(SOURCE INFORMATION begins)

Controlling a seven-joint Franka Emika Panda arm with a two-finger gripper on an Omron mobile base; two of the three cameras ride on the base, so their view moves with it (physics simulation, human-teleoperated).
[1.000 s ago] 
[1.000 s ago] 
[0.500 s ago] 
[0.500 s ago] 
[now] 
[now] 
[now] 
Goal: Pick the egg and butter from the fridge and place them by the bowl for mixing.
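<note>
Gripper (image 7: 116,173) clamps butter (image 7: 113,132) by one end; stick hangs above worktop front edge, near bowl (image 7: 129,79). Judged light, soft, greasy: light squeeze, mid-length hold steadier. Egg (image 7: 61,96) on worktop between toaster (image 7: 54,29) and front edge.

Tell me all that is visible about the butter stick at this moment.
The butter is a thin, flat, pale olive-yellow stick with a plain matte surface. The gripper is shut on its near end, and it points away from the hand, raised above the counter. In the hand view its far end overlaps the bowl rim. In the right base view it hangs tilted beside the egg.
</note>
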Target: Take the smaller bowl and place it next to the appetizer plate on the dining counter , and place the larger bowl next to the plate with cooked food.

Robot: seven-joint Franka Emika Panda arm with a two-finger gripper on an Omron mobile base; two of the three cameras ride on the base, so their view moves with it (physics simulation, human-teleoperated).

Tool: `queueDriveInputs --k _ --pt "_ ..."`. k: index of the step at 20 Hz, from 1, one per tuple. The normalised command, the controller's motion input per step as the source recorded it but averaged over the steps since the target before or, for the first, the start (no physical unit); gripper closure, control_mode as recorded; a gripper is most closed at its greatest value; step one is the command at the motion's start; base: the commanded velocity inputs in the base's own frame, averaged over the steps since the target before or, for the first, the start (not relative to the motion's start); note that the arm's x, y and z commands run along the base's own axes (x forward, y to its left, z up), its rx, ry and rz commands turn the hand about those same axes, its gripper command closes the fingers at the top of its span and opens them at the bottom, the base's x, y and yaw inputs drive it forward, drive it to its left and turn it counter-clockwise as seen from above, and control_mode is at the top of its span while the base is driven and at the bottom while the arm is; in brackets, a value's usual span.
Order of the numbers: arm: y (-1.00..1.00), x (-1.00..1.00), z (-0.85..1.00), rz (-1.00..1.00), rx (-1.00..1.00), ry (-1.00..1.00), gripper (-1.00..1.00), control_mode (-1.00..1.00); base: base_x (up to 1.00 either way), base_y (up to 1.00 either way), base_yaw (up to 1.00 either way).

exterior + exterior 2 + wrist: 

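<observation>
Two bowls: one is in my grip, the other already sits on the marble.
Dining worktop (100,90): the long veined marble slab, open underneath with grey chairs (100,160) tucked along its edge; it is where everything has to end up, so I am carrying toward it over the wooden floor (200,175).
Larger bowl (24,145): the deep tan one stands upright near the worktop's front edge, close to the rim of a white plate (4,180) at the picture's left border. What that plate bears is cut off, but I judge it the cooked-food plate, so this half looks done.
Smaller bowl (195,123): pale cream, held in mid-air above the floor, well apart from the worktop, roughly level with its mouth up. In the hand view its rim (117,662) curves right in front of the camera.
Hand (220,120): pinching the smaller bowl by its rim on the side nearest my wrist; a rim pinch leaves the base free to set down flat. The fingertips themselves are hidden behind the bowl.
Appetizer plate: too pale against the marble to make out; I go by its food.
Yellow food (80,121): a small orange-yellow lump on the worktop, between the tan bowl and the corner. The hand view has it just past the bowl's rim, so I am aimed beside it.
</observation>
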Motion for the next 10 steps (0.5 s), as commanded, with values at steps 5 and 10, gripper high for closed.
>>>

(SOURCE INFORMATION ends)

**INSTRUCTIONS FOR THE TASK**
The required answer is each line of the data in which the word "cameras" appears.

**ANSWER**
Controlling a seven-joint Franka Emika Panda arm with a two-finger gripper on an Omron mobile base; two of the three cameras ride on the base, so their view moves with it (physics simulation, human-teleoperated).
Robot: seven-joint Franka Emika Panda arm with a two-finger gripper on an Omron mobile base; two of the three cameras ride on the base, so their view moves with it (physics simulation, human-teleoperated).

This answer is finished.